The role of oligodendroglial differentiation inhibitors p57kip2 and GPR17 in the pathology of Multiple Sclerosis

少突胶质细胞分化抑制剂 p57kip2 和 GPR17 在多发性硬化症病理学中的作用

• 批准号: 242505530
• 负责人: Dr. David Kremer
• 金额: --
• 依托单位: Neurosciences
• 依托单位国家: 德国
• 项目类别: Research Fellowships
• 财政年份: 2013
• 资助国家: 德国
• 起止时间: 2012-12-31 至 2014-12-31
• 项目状态: 已结题
• 来源: https://gepris.dfg.de/gepris/projekt/242505530?language=en
• 关键词: role; oligodendroglial; differentiation; inhibitors; p57kip2

Oligodendrocytes, the myelinating glial cells of the central nervous system (CNS) provide protection, stability and electrical insulation to the processes of CNS neurons, the so-called axons, by producing myelin sheaths. Under pathophysiological conditions as they occur in the inflammatory autoimmune CNS disease Multiple Sclerosis (MS) these structures are attacked by the immune system and ultimately disintegrate leading to severe clinical symptoms such as paraesthesia, paresis or ataxia. The progenitors of the oligodendrocytes, the oligodendroglial precursor cells (OPCs) which are dispersed throughout the entire adult brain, play an important role regarding myelin sheath and nerve fiber regeneration and thus for clinical functional recovery. However, the prerequisite for successful CNS repair is the differentiation of these cells into mature myelin-forming oligodendrocytes, a process which is often impeded by molecules that actively inhibit myelin formation. In myelin oligodendrocyte glycoprotein-experimental autoimmune encephalomyelitis (MOG-EAE), the rat MS model, the applicant could identify the p57kip2 gene as a potent myelinating glial cell differentiation inhibitor which actively prevents OPC differentiation. As this observation provides new perspectives for future therapeutic approaches to overcome the endogenous remyelination blockade seen in demyelinating diseases it is important to reveal to what extent p57kip2 is also present in the brain tissue of MS patients and whether it affects oligodendroglial differentiation and survival. Furthermore, as there are several other inhibitory factors such as the recently described G protein-coupled receptor GPR17 which was found to interfere with OPC differentiation via intracellular processes similar to the ones observed in p57kip2 signaling the applicant would like to study to which extent these two factors interact during CNS inflammation. It is important to elucidate if these two molecules might converge functionally or act synergistically in the inhibition of glial differentiation processes and repair activity in MS in order to identify new potential therapeutic avenues which prospectively could result in enhanced clinical treatment strategies.

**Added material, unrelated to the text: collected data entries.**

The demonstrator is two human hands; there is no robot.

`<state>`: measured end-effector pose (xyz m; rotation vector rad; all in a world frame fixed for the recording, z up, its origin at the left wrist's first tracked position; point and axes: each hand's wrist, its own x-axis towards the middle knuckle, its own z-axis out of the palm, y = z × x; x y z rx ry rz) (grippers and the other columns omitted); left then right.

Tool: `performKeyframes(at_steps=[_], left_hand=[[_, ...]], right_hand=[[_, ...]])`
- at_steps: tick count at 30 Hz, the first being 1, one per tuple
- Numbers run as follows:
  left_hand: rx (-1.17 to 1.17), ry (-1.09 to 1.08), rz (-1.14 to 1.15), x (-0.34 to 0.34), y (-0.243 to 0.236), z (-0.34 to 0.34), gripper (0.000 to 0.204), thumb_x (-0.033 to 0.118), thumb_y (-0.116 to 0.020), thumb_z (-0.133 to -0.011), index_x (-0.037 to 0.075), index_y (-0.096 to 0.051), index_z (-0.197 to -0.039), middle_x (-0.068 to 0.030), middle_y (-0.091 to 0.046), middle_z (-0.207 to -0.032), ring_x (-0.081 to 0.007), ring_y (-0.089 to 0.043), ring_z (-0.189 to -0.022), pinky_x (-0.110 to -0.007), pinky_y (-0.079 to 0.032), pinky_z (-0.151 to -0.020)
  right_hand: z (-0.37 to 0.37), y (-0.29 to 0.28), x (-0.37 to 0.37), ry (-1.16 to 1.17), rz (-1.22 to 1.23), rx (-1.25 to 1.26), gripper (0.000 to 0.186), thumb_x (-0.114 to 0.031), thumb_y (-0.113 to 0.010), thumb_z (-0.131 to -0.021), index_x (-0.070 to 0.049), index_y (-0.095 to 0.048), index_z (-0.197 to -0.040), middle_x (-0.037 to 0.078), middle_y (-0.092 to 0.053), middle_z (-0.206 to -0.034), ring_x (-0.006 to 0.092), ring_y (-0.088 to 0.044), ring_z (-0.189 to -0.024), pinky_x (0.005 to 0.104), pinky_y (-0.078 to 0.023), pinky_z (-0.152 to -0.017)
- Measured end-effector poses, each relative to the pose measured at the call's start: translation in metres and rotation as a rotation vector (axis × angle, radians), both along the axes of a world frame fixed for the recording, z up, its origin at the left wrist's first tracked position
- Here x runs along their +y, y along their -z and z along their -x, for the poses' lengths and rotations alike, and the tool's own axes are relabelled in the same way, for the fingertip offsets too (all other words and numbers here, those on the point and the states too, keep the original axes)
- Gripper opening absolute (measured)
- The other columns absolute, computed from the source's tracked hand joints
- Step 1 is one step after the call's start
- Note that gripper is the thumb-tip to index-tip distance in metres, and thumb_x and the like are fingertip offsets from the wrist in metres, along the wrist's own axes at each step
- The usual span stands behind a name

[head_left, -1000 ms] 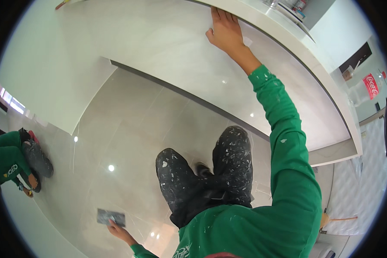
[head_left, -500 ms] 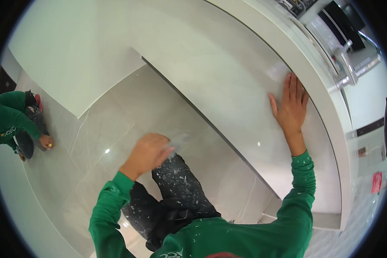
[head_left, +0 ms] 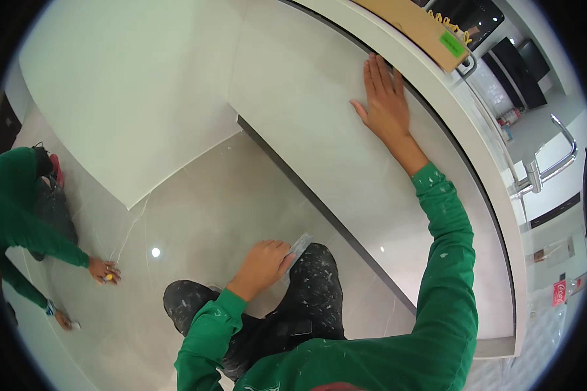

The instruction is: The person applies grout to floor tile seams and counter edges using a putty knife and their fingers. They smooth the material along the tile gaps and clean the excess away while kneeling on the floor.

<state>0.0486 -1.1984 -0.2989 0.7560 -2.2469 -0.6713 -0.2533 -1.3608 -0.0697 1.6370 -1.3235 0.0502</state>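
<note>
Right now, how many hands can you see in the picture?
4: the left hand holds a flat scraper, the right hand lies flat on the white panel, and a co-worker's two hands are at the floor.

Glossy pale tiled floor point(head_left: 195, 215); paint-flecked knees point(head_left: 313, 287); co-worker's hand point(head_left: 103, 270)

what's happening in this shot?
A person in a green sweatshirt and paint-spattered trousers kneels on a glossy tiled floor beside a white cabinet run. The right hand is pressed flat, fingers spread, against the white cabinet panel just under the countertop edge. The left hand is closed around a small flat metal tool, held over the knee. At the far left, a co-worker, also in green, crouches with a hand on the floor.
</note>
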Motion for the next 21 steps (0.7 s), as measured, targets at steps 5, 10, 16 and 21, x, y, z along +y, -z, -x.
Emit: performKeyframes(at_steps=[5,10,16,21], left_hand=[[0.118,0.046,-0.116,-0.075,0.008,-0.062,0.028,0.024,-0.061,-0.095,0.000,-0.054,-0.082,-0.0209,-0.056,-0.078,-0.0413,-0.055,-0.075,-0.049,-0.043,-0.068],[0.313,-0.015,-0.233,-0.117,0.020,-0.126,0.029,0.026,-0.059,-0.098,-0.002,-0.059,-0.090,-0.0222,-0.058,-0.081,-0.0436,-0.054,-0.076,-0.047,-0.044,-0.070],[0.476,-0.425,-0.663,-0.126,0.102,-0.219,0.030,0.027,-0.058,-0.101,-0.003,-0.063,-0.099,-0.0102,-0.063,-0.083,-0.0173,-0.057,-0.076,-0.033,-0.047,-0.071],[0.741,-0.505,-0.802,-0.146,0.121,-0.232,0.032,0.026,-0.056,-0.103,-0.004,-0.065,-0.106,-0.0036,-0.066,-0.092,-0.0108,-0.057,-0.082,-0.029,-0.047,-0.076]], right_hand=[[-0.081,0.000,-0.092,-0.036,-0.064,0.097,0.087,-0.051,-0.062,-0.089,0.001,-0.031,-0.151,0.015,-0.026,-0.161,0.0275,-0.022,-0.150,0.0437,-0.022,-0.120],[-0.108,-0.007,-0.143,-0.020,-0.167,0.158,0.088,-0.053,-0.060,-0.089,0.003,-0.030,-0.151,0.017,-0.022,-0.162,0.0295,-0.017,-0.151,0.0435,-0.018,-0.122],[-0.139,-0.011,-0.199,-0.055,-0.218,0.164,0.090,-0.053,-0.061,-0.088,0.005,-0.030,-0.150,0.018,-0.024,-0.161,0.0317,-0.017,-0.151,0.0439,-0.018,-0.123],[-0.158,-0.008,-0.251,-0.087,-0.172,0.196,0.090,-0.053,-0.062,-0.088,0.005,-0.032,-0.149,0.019,-0.028,-0.159,0.0326,-0.020,-0.150,0.0446,-0.020,-0.122]])
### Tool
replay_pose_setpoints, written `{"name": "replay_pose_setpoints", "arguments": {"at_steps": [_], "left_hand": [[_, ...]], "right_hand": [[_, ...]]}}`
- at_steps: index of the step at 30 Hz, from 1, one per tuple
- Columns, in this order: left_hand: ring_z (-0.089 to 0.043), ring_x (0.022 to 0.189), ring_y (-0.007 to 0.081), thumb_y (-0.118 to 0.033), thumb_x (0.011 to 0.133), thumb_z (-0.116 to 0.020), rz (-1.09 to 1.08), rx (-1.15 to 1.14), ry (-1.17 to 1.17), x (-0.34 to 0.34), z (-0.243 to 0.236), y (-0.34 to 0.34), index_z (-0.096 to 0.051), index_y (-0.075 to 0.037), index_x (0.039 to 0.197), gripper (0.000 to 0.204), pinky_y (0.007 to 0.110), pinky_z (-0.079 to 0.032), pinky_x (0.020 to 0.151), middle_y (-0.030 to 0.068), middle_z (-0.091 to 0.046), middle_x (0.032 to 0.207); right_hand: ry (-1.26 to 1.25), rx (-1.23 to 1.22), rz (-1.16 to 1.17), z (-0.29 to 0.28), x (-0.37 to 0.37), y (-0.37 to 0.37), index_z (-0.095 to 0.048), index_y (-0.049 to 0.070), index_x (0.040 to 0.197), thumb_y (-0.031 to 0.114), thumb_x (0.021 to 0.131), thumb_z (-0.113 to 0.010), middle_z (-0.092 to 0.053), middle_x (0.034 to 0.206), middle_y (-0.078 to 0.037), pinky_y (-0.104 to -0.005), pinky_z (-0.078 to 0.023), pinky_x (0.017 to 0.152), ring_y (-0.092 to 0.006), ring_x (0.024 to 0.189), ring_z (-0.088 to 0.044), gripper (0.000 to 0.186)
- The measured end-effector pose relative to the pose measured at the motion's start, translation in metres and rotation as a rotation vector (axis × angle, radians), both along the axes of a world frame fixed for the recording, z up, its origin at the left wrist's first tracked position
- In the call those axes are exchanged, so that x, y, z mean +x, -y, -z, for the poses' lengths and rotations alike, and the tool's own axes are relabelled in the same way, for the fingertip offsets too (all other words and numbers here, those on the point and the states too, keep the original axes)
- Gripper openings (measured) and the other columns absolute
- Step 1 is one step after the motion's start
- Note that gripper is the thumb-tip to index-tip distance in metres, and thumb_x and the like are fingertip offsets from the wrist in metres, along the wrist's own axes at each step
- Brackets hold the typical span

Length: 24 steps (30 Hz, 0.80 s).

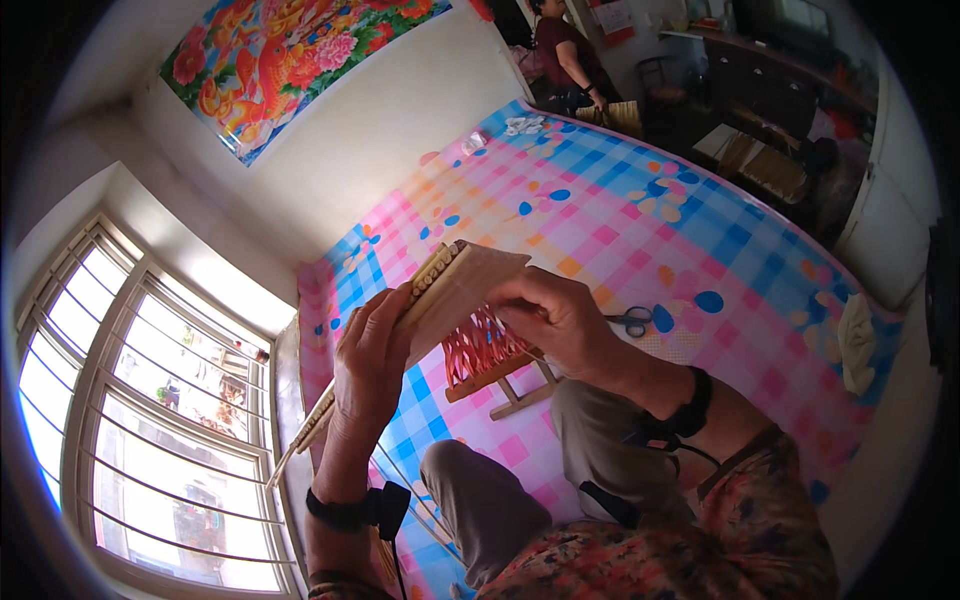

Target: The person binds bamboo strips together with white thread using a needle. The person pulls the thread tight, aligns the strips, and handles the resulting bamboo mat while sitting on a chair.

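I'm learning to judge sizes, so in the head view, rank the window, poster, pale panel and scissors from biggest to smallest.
1. Window
2. Poster
3. Pale panel, partly covered by the left hand
4. Scissors, clearly smallest

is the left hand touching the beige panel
Touching. The head view shows it: the left hand has its grip on the edge of the beige panel, with no gap showing between them.

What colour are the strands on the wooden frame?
The strands are red and pink, best seen in the head view.
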<state>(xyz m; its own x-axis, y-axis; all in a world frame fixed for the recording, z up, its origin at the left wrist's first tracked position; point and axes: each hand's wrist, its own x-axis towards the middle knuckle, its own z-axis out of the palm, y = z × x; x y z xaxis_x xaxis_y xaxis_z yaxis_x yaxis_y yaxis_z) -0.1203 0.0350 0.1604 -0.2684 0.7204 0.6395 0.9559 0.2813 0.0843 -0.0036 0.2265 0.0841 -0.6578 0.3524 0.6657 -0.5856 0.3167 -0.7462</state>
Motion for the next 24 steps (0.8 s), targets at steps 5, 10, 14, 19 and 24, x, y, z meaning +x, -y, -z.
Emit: {"name": "replay_pose_setpoints", "arguments": {"at_steps": [5,10,14,19,24], "left_hand": [[-0.064,0.108,0.0332,0.003,0.082,-0.063,-0.038,0.015,0.012,-0.007,-0.011,0.015,-0.061,-0.004,0.125,0.044,0.040,-0.051,0.092,0.0183,-0.064,0.119],[-0.064,0.109,0.0315,0.003,0.082,-0.063,-0.044,0.001,0.002,-0.008,-0.016,0.015,-0.061,-0.004,0.127,0.046,0.039,-0.051,0.093,0.0176,-0.064,0.120],[-0.063,0.111,0.0299,0.004,0.083,-0.062,-0.087,0.018,0.095,-0.012,-0.019,0.019,-0.061,-0.005,0.128,0.046,0.038,-0.051,0.094,0.0171,-0.064,0.121],[-0.063,0.113,0.0283,0.005,0.082,-0.063,-0.076,0.022,0.113,-0.018,-0.022,0.020,-0.061,-0.003,0.127,0.047,0.037,-0.051,0.094,0.0167,-0.063,0.122],[-0.062,0.113,0.0283,0.006,0.081,-0.062,-0.079,0.024,0.125,-0.020,-0.022,0.019,-0.060,-0.002,0.128,0.047,0.036,-0.050,0.095,0.0169,-0.063,0.122]], "right_hand": [[-0.214,0.208,0.055,-0.007,-0.036,0.014,-0.062,0.002,0.113,-0.002,0.087,-0.065,-0.061,0.108,-0.015,-0.0382,-0.051,0.087,-0.0305,0.102,-0.061,0.027],[-0.330,0.318,0.149,-0.015,-0.047,0.012,-0.062,0.006,0.117,0.000,0.085,-0.069,-0.062,0.106,-0.013,-0.0383,-0.053,0.083,-0.0324,0.097,-0.063,0.033],[-0.310,0.397,0.227,-0.017,-0.050,0.010,-0.062,0.008,0.119,0.000,0.083,-0.070,-0.061,0.102,-0.013,-0.0406,-0.053,0.081,-0.0335,0.094,-0.062,0.038],[-0.341,0.456,0.230,-0.015,-0.060,0.006,-0.059,0.010,0.124,0.004,0.084,-0.069,-0.060,0.101,-0.014,-0.0426,-0.053,0.079,-0.0339,0.092,-0.062,0.041],[-0.353,0.433,0.170,-0.017,-0.062,0.006,-0.059,0.005,0.125,-0.001,0.084,-0.065,-0.058,0.102,-0.016,-0.0412,-0.053,0.083,-0.0347,0.097,-0.062,0.042]]}}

少突胶质细胞是中枢神经系统（CNS）的髓鞘形成神经胶质细胞，通过产生髓鞘为CNS神经元的过程（所谓的轴突）提供保护、稳定性和电绝缘。在炎性自身免疫性CNS疾病多发性硬化（MS）中发生的病理生理条件下，这些结构受到免疫系统的攻击，并最终分解，导致严重的临床症状，如感觉异常、麻痹或共济失调。少突胶质细胞的祖细胞，即分散在整个成人脑中的少突胶质前体细胞（OPCs），在髓鞘和神经纤维再生方面发挥重要作用，从而用于临床功能恢复。然而，成功的CNS修复的先决条件是这些细胞分化成成熟的髓鞘形成少突胶质细胞，这一过程通常受到活性抑制髓鞘形成的分子的阻碍。在髓鞘少突胶质细胞糖蛋白-实验性自身免疫性脑脊髓炎（MOG-EAE）大鼠MS模型中，申请人可以鉴定p57 kip 2基因为有效的髓鞘形成神经胶质细胞分化抑制剂，其积极阻止OPC分化。由于这一观察结果为未来的治疗方法提供了新的视角，以克服脱髓鞘疾病中出现的内源性髓鞘再生阻滞，因此重要的是要揭示p57 kip 2在多大程度上也存在于MS患者的脑组织中，以及它是否影响少突胶质细胞的分化和存活。此外，由于存在几种其他抑制因子，例如最近描述的G蛋白偶联受体GPR 17，其被发现通过与在p57 kip 2信号传导中观察到的过程类似的细胞内过程干扰OPC分化，申请人希望研究这两种因子在CNS炎症期间相互作用的程度。重要的是要阐明这两种分子是否可能在功能上收敛或协同作用，抑制胶质细胞分化过程和修复活性的MS，以确定新的潜在的治疗途径，前瞻性地可能导致增强的临床治疗策略。